→ **WHAT IS EXPECTED**
Select all lines in the records that include "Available".

→ **MATERIAL FOR THE TASK**
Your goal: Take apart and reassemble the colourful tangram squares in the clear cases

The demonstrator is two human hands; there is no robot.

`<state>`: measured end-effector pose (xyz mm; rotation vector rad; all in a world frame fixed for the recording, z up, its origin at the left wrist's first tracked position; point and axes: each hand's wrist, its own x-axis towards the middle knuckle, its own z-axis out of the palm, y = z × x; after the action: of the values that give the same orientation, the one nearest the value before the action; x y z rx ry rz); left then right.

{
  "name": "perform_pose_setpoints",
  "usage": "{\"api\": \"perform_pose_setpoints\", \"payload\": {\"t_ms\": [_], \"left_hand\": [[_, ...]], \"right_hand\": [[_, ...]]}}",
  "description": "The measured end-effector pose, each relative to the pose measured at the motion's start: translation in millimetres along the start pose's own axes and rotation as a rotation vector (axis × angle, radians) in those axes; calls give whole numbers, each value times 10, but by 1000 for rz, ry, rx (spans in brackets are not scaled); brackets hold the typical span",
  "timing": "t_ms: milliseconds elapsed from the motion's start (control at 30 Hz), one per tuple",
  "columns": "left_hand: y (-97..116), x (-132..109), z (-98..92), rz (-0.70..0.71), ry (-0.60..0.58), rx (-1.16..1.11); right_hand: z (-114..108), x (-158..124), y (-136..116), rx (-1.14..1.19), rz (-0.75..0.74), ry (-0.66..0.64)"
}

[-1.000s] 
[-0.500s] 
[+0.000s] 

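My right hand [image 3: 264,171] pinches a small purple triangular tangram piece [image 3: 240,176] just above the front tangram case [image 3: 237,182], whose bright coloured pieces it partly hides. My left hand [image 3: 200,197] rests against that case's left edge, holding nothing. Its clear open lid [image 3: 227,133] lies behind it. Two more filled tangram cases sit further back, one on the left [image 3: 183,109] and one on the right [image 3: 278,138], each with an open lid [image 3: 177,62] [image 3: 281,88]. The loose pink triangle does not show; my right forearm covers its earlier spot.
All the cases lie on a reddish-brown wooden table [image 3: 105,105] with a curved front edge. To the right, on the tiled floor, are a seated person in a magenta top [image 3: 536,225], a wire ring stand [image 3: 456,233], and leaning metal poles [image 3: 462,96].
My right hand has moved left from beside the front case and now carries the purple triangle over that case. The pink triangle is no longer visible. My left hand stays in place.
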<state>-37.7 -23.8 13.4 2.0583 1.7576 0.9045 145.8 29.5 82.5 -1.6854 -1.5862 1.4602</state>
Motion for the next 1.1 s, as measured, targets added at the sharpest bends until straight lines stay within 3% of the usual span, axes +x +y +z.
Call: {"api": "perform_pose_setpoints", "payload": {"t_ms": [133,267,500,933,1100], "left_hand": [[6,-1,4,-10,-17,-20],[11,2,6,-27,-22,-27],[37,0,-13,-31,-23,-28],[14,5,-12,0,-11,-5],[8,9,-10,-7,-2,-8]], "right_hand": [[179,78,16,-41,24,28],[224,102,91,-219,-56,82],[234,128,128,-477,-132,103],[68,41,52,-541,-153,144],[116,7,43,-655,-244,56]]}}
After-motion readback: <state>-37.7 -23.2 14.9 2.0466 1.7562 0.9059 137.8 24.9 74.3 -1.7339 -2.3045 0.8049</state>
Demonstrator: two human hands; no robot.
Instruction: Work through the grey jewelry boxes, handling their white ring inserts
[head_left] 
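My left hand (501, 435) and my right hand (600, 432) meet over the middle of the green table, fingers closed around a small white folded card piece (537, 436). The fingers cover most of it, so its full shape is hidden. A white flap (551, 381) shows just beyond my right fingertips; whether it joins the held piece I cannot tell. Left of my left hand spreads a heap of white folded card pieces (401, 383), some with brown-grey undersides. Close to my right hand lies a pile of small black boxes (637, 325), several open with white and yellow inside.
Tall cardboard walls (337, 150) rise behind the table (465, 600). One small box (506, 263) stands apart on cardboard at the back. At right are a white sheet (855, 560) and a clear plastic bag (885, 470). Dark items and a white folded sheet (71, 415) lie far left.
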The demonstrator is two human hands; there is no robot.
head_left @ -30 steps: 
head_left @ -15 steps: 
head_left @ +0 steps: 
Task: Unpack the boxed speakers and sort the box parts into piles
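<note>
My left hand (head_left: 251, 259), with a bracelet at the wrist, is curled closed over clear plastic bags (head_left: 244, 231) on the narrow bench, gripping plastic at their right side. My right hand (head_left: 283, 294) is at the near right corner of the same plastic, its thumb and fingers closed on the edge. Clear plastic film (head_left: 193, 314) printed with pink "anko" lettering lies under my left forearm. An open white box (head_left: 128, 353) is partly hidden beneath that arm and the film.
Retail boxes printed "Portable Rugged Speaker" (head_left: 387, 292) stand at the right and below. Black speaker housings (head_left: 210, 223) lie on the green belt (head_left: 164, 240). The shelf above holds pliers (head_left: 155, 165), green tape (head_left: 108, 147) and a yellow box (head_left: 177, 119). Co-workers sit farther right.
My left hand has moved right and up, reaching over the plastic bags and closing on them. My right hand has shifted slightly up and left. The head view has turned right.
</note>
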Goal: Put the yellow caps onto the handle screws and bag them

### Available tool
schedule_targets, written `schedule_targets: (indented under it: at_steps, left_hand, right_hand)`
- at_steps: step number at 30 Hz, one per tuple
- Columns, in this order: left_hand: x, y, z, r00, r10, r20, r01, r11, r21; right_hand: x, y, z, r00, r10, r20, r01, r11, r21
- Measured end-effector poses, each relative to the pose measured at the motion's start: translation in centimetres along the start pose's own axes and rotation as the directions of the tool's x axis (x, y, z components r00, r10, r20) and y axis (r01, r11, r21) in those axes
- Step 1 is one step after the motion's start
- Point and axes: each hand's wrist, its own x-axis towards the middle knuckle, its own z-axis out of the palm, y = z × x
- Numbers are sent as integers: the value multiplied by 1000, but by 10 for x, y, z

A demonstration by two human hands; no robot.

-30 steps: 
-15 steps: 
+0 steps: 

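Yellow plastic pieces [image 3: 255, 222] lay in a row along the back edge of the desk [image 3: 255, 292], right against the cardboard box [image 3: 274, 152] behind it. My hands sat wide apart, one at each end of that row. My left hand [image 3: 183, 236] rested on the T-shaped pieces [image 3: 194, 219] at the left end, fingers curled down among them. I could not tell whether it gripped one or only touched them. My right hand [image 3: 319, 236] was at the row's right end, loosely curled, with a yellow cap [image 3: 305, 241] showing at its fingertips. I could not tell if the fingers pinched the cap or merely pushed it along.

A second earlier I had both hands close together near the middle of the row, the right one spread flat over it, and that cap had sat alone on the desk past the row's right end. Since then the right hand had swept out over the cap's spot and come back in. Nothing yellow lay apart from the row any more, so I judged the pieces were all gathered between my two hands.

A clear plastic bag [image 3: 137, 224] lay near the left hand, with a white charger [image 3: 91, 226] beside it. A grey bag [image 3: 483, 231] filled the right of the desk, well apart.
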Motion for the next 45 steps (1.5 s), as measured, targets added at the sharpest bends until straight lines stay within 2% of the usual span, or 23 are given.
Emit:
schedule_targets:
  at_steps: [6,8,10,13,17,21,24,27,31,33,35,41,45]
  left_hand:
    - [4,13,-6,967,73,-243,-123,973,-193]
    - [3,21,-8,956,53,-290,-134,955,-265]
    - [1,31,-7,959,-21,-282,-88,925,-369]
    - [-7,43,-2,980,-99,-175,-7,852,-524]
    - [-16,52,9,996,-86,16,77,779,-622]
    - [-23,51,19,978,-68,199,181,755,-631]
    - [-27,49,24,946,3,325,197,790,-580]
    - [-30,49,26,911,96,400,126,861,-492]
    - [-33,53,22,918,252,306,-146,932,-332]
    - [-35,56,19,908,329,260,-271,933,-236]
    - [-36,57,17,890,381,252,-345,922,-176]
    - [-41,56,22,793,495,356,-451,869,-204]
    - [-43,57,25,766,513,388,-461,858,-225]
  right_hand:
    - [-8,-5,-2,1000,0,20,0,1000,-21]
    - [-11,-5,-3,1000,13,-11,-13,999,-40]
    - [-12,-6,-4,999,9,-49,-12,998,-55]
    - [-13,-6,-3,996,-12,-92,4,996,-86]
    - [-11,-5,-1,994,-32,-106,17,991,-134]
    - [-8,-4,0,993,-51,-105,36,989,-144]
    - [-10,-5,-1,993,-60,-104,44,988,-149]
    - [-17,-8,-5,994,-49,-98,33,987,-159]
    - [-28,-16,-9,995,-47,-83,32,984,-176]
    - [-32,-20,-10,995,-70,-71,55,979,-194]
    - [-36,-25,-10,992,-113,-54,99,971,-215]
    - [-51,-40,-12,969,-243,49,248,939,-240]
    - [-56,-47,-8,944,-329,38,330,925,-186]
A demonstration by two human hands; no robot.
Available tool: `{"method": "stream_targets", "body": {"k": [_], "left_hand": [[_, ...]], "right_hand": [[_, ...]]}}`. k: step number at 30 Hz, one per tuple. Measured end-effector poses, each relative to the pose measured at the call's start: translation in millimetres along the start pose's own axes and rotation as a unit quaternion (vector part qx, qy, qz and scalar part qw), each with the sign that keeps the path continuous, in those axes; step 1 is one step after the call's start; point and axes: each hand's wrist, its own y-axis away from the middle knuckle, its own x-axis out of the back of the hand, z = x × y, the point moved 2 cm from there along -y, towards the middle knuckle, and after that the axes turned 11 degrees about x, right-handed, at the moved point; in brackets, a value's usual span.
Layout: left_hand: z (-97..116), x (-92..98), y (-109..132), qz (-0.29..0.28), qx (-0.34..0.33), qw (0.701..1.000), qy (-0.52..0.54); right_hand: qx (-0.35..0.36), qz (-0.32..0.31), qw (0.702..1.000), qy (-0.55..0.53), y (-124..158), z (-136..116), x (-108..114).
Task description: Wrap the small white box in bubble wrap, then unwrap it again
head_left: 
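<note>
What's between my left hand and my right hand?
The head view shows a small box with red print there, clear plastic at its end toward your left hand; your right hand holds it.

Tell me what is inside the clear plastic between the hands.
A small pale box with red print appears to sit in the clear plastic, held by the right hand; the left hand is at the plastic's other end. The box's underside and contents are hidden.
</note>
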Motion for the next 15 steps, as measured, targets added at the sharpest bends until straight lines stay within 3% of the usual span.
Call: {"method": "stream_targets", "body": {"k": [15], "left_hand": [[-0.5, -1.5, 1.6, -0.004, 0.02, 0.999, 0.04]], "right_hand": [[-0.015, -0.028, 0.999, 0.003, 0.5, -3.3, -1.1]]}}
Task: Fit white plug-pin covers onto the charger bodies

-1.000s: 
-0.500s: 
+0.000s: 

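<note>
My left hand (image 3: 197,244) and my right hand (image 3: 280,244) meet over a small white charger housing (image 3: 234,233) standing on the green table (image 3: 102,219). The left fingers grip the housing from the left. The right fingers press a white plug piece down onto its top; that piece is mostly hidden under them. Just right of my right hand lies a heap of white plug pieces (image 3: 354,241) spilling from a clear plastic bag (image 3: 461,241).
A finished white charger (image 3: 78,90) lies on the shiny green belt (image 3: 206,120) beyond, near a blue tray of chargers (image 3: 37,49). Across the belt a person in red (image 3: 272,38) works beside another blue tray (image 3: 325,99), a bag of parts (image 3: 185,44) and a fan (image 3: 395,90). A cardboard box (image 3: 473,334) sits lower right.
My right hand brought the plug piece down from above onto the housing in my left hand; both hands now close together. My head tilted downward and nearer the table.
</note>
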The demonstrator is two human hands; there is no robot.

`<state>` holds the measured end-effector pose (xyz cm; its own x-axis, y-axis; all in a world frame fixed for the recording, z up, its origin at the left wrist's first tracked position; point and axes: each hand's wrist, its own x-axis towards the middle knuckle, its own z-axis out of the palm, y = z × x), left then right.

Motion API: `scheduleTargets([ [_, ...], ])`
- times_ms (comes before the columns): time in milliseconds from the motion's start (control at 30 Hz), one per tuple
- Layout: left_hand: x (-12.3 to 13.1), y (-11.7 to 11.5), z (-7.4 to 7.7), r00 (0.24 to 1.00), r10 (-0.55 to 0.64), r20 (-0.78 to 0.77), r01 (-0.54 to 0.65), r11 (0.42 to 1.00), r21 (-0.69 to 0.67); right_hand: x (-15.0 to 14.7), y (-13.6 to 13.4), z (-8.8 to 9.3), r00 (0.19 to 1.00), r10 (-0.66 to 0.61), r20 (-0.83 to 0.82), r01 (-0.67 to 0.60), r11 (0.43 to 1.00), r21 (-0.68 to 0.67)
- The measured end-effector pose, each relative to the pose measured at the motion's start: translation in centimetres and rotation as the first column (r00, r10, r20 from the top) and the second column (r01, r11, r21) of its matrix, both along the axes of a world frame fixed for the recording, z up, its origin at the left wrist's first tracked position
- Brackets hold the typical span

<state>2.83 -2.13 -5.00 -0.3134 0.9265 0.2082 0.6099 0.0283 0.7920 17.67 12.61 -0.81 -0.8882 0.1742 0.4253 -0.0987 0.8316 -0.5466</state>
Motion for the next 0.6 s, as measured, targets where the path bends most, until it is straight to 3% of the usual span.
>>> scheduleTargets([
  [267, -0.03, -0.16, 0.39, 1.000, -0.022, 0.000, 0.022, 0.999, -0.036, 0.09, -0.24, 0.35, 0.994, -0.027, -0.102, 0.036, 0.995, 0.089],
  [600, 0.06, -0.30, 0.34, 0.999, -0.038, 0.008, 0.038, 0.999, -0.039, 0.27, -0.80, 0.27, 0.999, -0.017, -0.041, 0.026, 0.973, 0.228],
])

→ **TASK RESPONSE**
### Available tool
Available tool: `{"method": "stream_targets", "body": {"k": [_], "left_hand": [[_, ...]], "right_hand": [[_, ...]]}}`. k: step number at 30 Hz, one per tuple. Measured end-effector poses, each relative to the pose measured at the call's start: translation in millimetres along the start pose's own axes and rotation as a unit quaternion (vector part qx, qy, qz and scalar part qw), each with the sign that keeps the path continuous, in those axes; step 1 is one step after the call's start; point and axes: each hand's wrist, its own y-axis away from the middle knuckle, its own x-axis out of the back of the hand, z = x × y, the point moved 2 cm from there along -y, towards the middle knuckle, and after that the axes turned 11 degrees about x, right-handed, at the moved point; in brackets, a value's usual span.

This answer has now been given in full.